▶ **Task**
Your task is to copy each line of the material below that includes "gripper".
*** Begin section ***
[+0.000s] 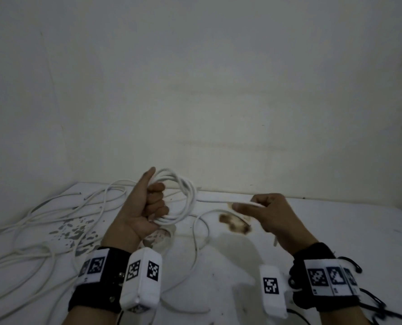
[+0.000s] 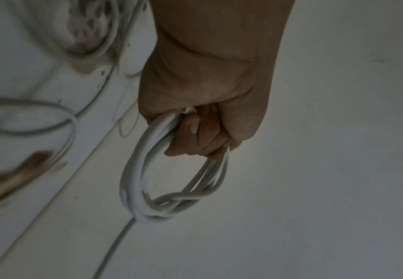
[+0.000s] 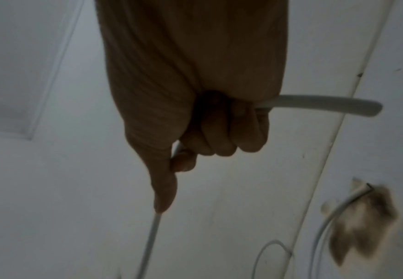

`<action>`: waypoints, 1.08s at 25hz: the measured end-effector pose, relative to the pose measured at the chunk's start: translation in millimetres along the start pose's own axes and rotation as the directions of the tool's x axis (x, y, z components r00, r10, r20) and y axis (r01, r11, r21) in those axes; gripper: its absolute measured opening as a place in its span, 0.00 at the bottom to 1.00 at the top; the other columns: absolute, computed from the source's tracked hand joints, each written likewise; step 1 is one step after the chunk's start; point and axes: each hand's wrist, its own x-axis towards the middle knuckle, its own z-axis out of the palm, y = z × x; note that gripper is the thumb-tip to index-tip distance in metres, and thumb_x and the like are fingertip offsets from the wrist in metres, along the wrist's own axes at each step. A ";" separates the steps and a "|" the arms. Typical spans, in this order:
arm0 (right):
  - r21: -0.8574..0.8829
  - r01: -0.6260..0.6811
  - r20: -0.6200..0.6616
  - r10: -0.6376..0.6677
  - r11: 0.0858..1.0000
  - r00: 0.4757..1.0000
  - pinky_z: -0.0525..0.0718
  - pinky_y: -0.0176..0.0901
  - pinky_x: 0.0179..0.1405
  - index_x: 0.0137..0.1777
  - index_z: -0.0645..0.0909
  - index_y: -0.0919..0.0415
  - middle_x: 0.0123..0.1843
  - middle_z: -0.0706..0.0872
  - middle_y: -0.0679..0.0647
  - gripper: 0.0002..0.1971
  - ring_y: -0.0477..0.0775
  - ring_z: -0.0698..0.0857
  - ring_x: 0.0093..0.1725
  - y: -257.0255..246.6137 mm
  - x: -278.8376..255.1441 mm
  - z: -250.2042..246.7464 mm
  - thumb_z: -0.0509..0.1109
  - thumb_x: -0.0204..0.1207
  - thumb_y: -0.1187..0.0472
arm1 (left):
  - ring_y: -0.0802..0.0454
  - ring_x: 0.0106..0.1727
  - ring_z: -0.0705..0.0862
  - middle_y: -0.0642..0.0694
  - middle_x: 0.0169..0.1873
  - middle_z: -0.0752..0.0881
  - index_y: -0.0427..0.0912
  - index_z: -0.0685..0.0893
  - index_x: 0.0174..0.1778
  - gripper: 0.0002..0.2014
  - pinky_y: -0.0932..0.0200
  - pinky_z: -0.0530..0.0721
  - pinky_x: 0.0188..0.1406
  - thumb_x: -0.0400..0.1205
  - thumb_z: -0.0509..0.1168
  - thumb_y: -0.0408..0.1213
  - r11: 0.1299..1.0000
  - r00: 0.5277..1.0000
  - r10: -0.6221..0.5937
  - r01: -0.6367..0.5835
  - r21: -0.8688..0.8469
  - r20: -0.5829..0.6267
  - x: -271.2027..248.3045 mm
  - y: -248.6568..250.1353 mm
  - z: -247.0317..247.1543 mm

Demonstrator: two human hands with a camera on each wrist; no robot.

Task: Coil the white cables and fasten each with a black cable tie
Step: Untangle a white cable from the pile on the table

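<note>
While both hands work above the white surface (image 1: pixel 336 231), the views show this:

Head view, left hand: the left hand (image 1: pixel 146 207) sits at centre frame, its grip curled round a coil of white cable (image 1: pixel 183 198), thumb pointing up.
Head view, right hand: the right hand (image 1: pixel 272 214), right of centre, has its grip pinching the cable tail (image 1: pixel 214 201) that runs leftward to the coil.
Head view, loose cables: more white cables (image 1: pixel 42 231) sprawl over the lower left of the surface; a brown stain (image 1: pixel 235 222) lies between the hands.
Left wrist view: the fingers (image 2: pixel 195 136) are wrapped round several loops of the coil (image 2: pixel 135 179), which hangs below the fist at centre frame.
Right wrist view: the cable passes through the closed fist (image 3: pixel 195 113); its cut end (image 3: pixel 372 108) sticks out at right, and the rest leaves past the thumb (image 3: pixel 164 188) toward the bottom edge.
</note>
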 end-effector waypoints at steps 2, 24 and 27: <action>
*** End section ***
▶ **Answer box**
`<action>`: waypoints, 1.08s at 25hz: the measured end-effector pose, relative to the pose measured at the chunk's start: translation in millimetres along the start pose's own axes and rotation as the directions of the tool's x axis (x, y, z components r00, r10, r20) and y axis (r01, r11, r21) in those axes; gripper: its absolute measured opening as a place in its span, 0.00 at the bottom to 1.00 at the top; the other columns: absolute, computed from the source's tracked hand joints, each written likewise; step 1 is one step after the chunk's start; point and axes: each hand's wrist, its own x-axis towards the middle knuckle, its own z-axis out of the palm, y = z × x; note that gripper is the thumb-tip to index-tip distance in metres, and thumb_x and the like are fingertip offsets from the wrist in metres, along the wrist's own axes at each step. A ";" separates the steps and a "|" the arms. Typical spans, in this order:
  - gripper: 0.0002..0.1971
  - gripper: 0.0002..0.2014

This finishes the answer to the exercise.